# Bovine colostrum



## RavenSophi (Feb 23, 2009)

It is amazing for humans externally and internally. I never figured it would be as good for dogs, don't know why, but today I read up on it and found positive testimonies all around. Any one on the board ever supplement with colostrum? If so, how did it work?


----------



## LisaT (Feb 7, 2005)

You do have to be careful of it in dogs that have any type of autoimmune conditions.


----------



## angelaw (Dec 14, 2001)

why? it's commonly used for people with allergies, there are numerous articles on using it for dogs with allergies and autoimmune issues so am I missing something?


----------



## natalie559 (Feb 4, 2005)

I tried it once for Penny at the advice of a vet for her allergy symptoms. I noticed no changes so we didn't continue it. Other experiences may certainly vary.


----------



## LisaT (Feb 7, 2005)

I don't consider allergies really an autoimmune reaction -- it's some kind of different hypersensitivity.

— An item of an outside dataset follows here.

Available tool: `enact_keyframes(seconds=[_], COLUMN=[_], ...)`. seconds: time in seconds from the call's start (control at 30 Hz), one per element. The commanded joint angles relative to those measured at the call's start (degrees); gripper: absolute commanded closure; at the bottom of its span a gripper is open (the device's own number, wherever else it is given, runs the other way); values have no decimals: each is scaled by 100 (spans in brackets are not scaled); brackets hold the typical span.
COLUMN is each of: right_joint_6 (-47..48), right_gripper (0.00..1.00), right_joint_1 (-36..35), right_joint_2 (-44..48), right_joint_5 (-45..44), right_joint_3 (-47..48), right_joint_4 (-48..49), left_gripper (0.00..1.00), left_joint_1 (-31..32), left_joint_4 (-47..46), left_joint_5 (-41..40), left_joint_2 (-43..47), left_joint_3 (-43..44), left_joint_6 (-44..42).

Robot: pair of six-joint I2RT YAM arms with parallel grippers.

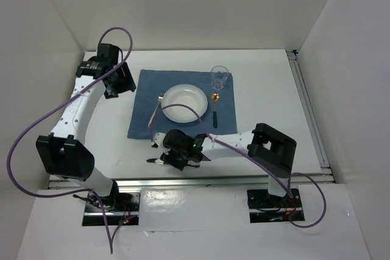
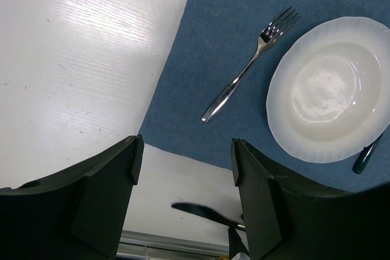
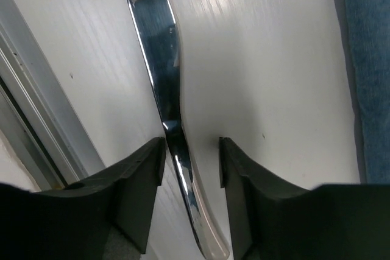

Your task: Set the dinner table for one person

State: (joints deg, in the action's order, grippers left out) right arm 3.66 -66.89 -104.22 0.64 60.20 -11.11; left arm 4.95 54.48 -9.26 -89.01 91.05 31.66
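On the white dinner table (image 1: 268,89) lies a blue placemat (image 1: 143,105) with a white plate (image 1: 184,103), a fork (image 1: 156,111) to its left, a dark-handled spoon (image 1: 214,108) to its right and a clear glass (image 1: 220,77) behind. A steel knife (image 3: 159,59) lies flat on the bare table near the front edge, off the mat. My right gripper (image 3: 191,150) straddles its handle, jaws partly open; the left finger almost touches it and the right finger stands apart. My left gripper (image 2: 186,150) hovers open and empty by the mat's far left corner.
A metal rail (image 3: 36,101) runs along the table's front edge just beside the knife. White walls stand on three sides. The right arm's elbow (image 1: 274,144) is right of the mat. A purple cable (image 1: 36,126) loops off the left arm.
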Motion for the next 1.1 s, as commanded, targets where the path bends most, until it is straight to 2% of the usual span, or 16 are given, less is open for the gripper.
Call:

Colostrum will boost the immune system, and thus, it will increase any true autoimmune attack.


----------



## Fee (Jul 4, 2004)

I have used it on my previous GSD for immune boosting. Can't say for sure but I think it helped him. It was such a long time ago.
I haven't used it since (not needed) but a friend told me that calves suffer when it is collected from their mothers. I tried to google and got conflicting answers about this. The sites selling it said they are not suffering as the mothers have plenty.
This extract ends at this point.